Production Deployment Guide
Best practices for deploying MSR migrations safely in production environments.
Table of Contents
- Overview
- Security Best Practices
- Deployment Patterns by Platform
- Deployment Workflow
- Rollback Strategies
- Monitoring and Logging
- Testing Production Migrations
- Production Deployment Checklist
- Common Production Issues
- Best Practices Summary
Overview
Production migrations require careful planning, proper security, and reliable execution. This guide covers industry best practices for deploying database migrations safely in production environments.
Critical: Always use the CLI for production migrations. The programmatic API is designed for development and testing only.
Security Best Practices
Principle of Least Privilege
Your application should have minimal database permissions. Migrations require elevated permissions that your application should never have in production.
❌ DON’T: Give App DDL Permissions
-- DANGEROUS: App can modify schema
GRANT ALL PRIVILEGES ON DATABASE mydb TO myapp;
Problems:
- If app is compromised, attacker can DROP tables
- Violates principle of least privilege
- Increased attack surface
- No separation of concerns
####
✅ DO: Separate Migration and Application Credentials
-- PostgreSQL Example
-- 1. Migration user (used during deployment only)
CREATE USER migration_user WITH PASSWORD 'secure_migration_pass';
GRANT CREATE, ALTER, DROP ON SCHEMA public TO migration_user;
GRANT ALL PRIVILEGES ON ALL TABLES IN SCHEMA public TO migration_user;
GRANT ALL PRIVILEGES ON ALL SEQUENCES IN SCHEMA public TO migration_user;
-- 2. Application user (used by running app)

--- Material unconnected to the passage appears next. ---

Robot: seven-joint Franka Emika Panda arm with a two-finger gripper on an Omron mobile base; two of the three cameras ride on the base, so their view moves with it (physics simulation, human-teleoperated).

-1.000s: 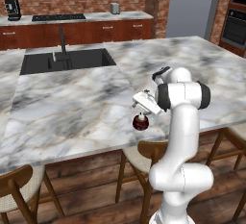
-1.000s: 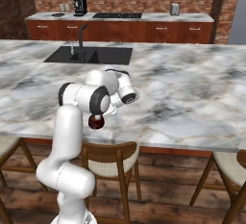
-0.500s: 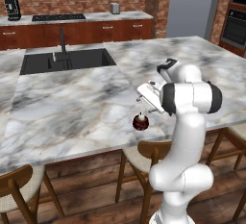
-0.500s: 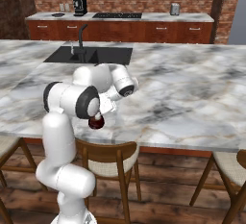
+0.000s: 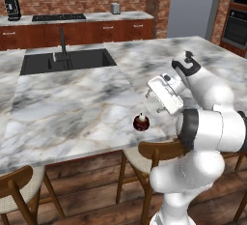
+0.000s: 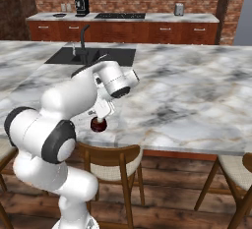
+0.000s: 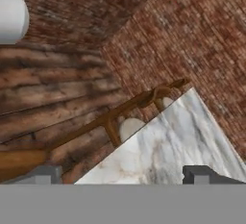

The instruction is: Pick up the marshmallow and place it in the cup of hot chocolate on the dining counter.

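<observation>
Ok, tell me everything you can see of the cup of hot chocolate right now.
The cup is small, squat, round and dark red-brown, standing upright on the marble counter close to its near edge, above a wooden chair. A tiny white marshmallow sits on its dark contents, poking above the rim. In the right base view the cup lies partly behind the arm. The hand is up beside it, not touching.

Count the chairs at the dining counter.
3 in the right base view: one below the cup, one at lower right, one partly behind the arm. More may be hidden.
</observation>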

CREATE USER app_user WITH PASSWORD 'secure_app_pass';
GRANT CONNECT ON DATABASE mydb TO app_user;
GRANT USAGE ON SCHEMA public TO app_user;
GRANT SELECT, INSERT, UPDATE, DELETE ON ALL TABLES IN SCHEMA public TO app_user;
GRANT USAGE, SELECT ON ALL SEQUENCES IN SCHEMA public TO app_user;
-- Future tables inherit permissions
ALTER DEFAULT PRIVILEGES IN SCHEMA public
GRANT SELECT, INSERT, UPDATE, DELETE ON TABLES TO app_user;
ALTER DEFAULT PRIVILEGES IN SCHEMA public
GRANT USAGE, SELECT ON SEQUENCES TO app_user;
Benefits:
- ✅ App cannot modify schema
- ✅ Attacker cannot DROP tables even if app is compromised
- ✅ Clear audit trail (who modified schema)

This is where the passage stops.